Virtual reality, or VR, is not just for fun-filled video games and other visual entertainment. This technology, involving a computer-generated environment with objects that seem real, has found many scientific and educational applications as well.
Sean Preins, a doctoral student in the Department of Physics and Astronomy at the University of California, Riverside, has created a VR application called VIRTUE, for “Virtual Interactive Reality Toolkit for Understanding the EIC,” that is a game changer in how particle and nuclear physics data can be seen.
Made publicly available on Christmas Day, VIRTUE can be used to visualize experiments and simulated data from the upcoming Electron-Ion Collider, or EIC, a planned major new nuclear physics research facility at Brookhaven National Lab in Upton, New York.
Meant to be an innovative outreach platform for a general audience, VIRTUE is also an educational tool for students and senior scientists alike. It will be released on Steam, a popular video game engine, for free.
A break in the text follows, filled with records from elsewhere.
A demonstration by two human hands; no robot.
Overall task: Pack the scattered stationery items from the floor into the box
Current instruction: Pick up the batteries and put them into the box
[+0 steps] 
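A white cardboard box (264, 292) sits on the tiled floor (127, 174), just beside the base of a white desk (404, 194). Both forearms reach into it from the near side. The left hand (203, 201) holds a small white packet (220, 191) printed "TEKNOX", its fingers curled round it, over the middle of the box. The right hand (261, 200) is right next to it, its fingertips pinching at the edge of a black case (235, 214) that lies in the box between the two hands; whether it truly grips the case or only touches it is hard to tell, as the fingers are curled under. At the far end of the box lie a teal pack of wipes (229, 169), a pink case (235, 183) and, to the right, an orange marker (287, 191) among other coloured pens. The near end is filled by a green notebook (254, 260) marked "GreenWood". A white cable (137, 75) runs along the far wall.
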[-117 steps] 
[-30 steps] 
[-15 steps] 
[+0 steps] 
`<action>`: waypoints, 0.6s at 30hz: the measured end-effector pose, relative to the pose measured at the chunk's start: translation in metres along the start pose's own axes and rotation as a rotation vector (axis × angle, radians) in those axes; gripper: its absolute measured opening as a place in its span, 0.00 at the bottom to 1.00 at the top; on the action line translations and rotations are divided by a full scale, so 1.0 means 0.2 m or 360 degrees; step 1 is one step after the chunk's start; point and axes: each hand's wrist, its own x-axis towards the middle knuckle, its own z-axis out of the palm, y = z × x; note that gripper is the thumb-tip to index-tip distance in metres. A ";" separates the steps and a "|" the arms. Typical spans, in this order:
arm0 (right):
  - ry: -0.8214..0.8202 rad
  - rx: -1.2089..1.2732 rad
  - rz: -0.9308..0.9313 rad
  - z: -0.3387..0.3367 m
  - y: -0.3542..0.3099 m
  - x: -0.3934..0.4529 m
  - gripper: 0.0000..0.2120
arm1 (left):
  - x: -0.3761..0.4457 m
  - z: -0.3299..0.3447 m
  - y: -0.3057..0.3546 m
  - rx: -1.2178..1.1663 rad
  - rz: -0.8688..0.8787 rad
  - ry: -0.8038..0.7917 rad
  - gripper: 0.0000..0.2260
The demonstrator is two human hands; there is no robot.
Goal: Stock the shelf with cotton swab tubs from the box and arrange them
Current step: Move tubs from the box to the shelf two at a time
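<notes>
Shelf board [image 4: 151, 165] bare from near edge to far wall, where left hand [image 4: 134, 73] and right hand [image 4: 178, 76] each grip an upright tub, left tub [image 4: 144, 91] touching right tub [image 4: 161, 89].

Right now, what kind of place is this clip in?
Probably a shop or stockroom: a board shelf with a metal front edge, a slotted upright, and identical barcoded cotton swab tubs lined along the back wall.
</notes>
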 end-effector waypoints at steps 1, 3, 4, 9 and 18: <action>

“Using VR to visualize particle physics data allows us to get a sense of scale with these experiments that just can’t be replicated on a small screen, and it allows us to explore the complexity of the data in space and in time,” Preins said. “A large motivation for this program is to make the science of collider physics more accessible. Tools like VIRTUE allow us to educate students on what goes on inside a particle detector, and how we can extract useful information from this data to study some of the deepest laws of nature.”